Think about the words we use in our everyday lives that relate to this… I didn’t think twice about it…, or I knew in an instant…, or there was no doubt in my mind. 

This first-time experience requires “sufficient internal freedom” and is for those who have the “boldness to let themselves be led”. So, our belief in the true nature of the Body and Blood of Christ, requires a belief beyond doubt and presupposes our willingness to be led. In other words, in our discernment, we choose to believe. We are moved by the Spirit, and we accept without question, the true nature of the Body and Blood of Christ. 

These teachings also relate to doing God’s will, in our everyday lives. Ignatius refers to this as being moved to God’s purpose for an abundant life. Think about this for a moment – doing God’s will for an abundant life. Ignatius would say, and we would agree, God is not capricious. God is about “overcoming harm and maximizing good in the universe”. Finding God’s purpose for us, is about being led by the Spirit and collaborating with God for an abundant life. 

Every day, we use our free will to discern what’s best for us. However, not every decision is a first-time discernment. Sometimes our decisions involve changing our minds since a situation doesn’t feel right.
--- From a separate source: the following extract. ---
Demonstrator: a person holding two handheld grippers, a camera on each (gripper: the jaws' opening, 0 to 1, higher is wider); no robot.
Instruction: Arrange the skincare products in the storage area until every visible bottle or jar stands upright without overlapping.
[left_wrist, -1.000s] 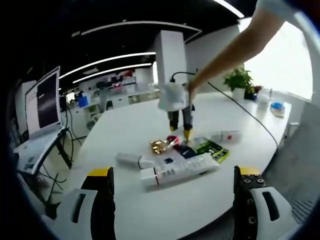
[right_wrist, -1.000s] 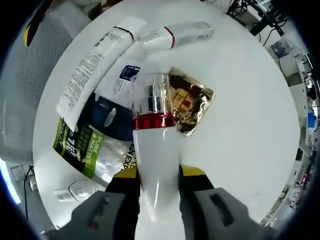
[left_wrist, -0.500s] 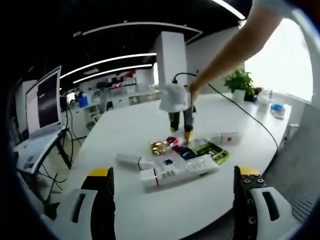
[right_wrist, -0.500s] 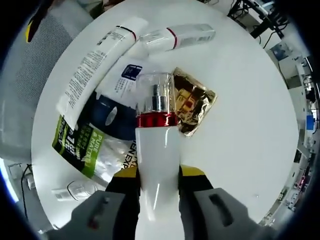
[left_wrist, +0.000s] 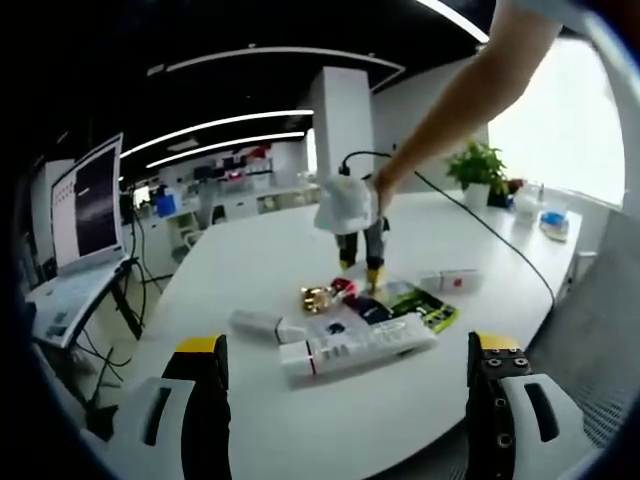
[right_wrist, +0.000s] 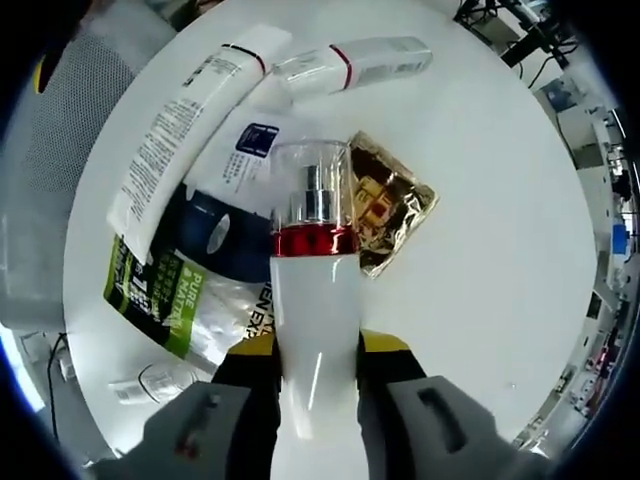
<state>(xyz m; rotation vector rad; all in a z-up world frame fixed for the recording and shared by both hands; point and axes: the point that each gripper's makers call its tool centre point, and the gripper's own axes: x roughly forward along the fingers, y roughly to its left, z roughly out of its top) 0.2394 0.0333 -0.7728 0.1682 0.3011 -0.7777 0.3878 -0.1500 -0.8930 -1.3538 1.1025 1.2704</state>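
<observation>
Your right gripper (right_wrist: 318, 350) is clamped on a white pump bottle (right_wrist: 316, 330) with a red collar and a clear cap, holding it above the white table (right_wrist: 500, 200) with the cap end pointing down at the pile of products. In the right gripper view, just past the cap lies a crinkled gold sachet (right_wrist: 390, 215), and beside it a dark blue sachet (right_wrist: 215, 235) overlaps a green and white packet (right_wrist: 160, 295). A long white tube (right_wrist: 180, 135) with printed text lies flat along the far side of the heap, next to a shorter white tube with a red band (right_wrist: 350, 65), and a small white tube (right_wrist: 150, 380) lies apart near the table's edge. In the left gripper view you see the same cluster (left_wrist: 370, 315) on the table from the side, with the right gripper (left_wrist: 358, 268) hanging over it from your outstretched arm (left_wrist: 460, 100), a cable trailing behind. Your left gripper (left_wrist: 345, 400) is held back from the pile with its jaws wide apart and nothing between them. A laptop (left_wrist: 85, 215) stands off to one side and a potted plant (left_wrist: 478, 165) sits at the table's far end.
</observation>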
Other times, we are guided by reason, and we weigh our options. While Ignatius would consider those appropriate, only first-time decisions leave us with what he would consider the quasi-miraculous, or exceptionally rare first-time experience. 
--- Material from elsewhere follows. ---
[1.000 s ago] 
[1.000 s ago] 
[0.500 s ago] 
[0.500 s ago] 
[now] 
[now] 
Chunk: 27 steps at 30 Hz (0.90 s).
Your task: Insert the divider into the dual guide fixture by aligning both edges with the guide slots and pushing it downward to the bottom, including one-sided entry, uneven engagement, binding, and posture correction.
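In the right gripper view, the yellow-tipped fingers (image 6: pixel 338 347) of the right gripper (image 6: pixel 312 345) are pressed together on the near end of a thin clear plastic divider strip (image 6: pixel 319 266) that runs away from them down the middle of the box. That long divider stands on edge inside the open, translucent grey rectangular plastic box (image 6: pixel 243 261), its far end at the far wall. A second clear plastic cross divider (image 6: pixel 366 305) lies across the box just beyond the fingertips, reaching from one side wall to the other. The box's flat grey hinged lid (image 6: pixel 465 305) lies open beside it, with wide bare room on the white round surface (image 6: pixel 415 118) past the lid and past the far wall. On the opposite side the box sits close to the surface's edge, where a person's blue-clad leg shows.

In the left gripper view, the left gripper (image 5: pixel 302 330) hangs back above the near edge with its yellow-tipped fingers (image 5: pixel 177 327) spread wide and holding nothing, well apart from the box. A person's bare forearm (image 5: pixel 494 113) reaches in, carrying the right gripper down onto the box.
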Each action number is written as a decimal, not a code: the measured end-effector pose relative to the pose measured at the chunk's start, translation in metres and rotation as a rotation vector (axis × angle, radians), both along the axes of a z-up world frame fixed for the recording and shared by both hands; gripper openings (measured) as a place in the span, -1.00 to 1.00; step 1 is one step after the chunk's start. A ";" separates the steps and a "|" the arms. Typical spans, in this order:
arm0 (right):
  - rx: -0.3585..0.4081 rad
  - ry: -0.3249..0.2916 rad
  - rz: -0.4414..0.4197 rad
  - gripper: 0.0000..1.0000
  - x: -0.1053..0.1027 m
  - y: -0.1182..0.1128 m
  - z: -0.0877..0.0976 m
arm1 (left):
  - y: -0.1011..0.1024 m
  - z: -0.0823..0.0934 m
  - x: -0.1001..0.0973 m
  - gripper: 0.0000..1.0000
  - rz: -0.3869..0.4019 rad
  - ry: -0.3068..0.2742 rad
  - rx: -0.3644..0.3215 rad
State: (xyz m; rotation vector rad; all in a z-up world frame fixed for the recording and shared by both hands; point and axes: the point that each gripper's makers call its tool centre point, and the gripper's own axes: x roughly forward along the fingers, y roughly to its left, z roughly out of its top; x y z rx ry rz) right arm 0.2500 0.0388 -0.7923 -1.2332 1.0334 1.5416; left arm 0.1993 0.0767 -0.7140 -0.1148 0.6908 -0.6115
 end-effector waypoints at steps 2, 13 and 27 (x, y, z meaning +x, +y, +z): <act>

So, when have you been led to your purpose in a way that was a knowing-beyond-doubt? Perhaps you knew without a doubt you were meant to go to a certain college. Maybe you knew the first time you met your spouse that he or she was the one you would marry. Have you ever heard a call to a particular vocation and known immediately it was exactly what you were meant to do? If so, you’ve had a first-time experience. 

As was noted to me by a friend a few weeks ago, it’s often when we are quiet and listen that we can feel a path forward, a time when we are open to the Spirit’s guidance with a recognition that we are collaborating with God. These are the times we need to trust and believe!
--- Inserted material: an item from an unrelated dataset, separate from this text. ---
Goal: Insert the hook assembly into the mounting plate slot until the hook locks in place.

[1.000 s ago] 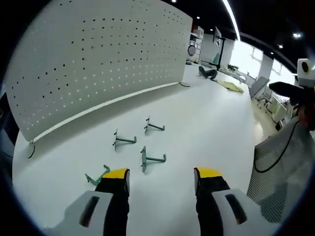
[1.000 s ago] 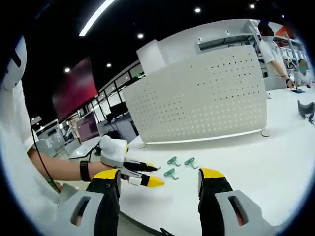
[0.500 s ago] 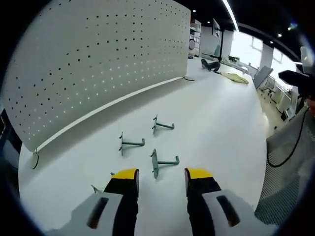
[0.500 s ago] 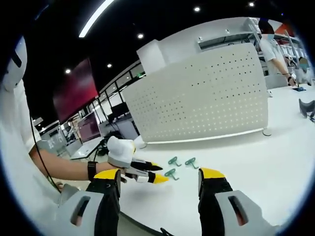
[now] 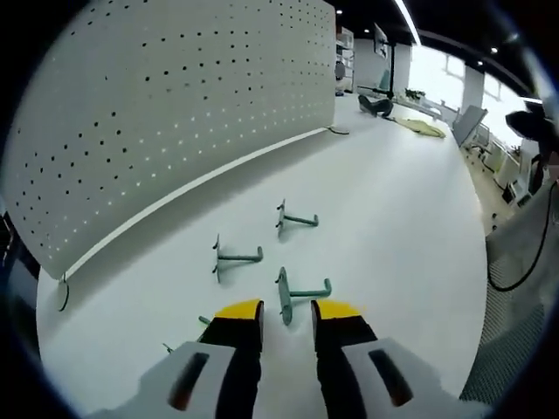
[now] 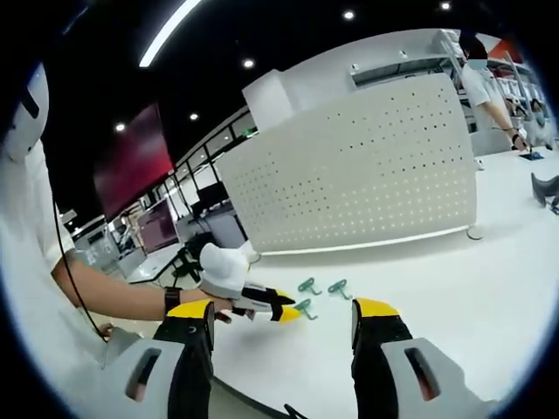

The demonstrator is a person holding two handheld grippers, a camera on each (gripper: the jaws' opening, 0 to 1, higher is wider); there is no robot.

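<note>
Left tongs narrowed around nearest hook, grip unconfirmed; right tongs wide, empty; pegboard insertion outstanding.

Open-plan office or lab floor, set up as a test bench. Cues: big white tabletop with a freestanding white pegboard panel standing on it; more white desks behind with monitors and office chairs. Dark ceiling with linear LED strips and recessed spotlights. Large red wall screen in the right gripper view, white shelving unit behind the panel. Daylight windows at the far end in the left gripper view. Another person stands at a neighbouring desk.
</note>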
Sometimes our wills are moved by something we see; at other times it might be something we hear external to us- it can also be through the counsel of a trusted friend, or a voice heard only in the stillness of our hearts. God speaks to us in so many ways. 

For those willing to be led, we come to know God’s will through a knowing without doubt that we are meant to live a life of purpose and abundance. We need to recognize the movement of the Spirit in our lives, and we need to believe. 

So, I ask… When have you been moved to a knowing without doubt? 

P.S. On the day of my wedding as I walked into the chapel, I spotted my friend Nicole and we both laughed. She was wearing her bicycle helmet.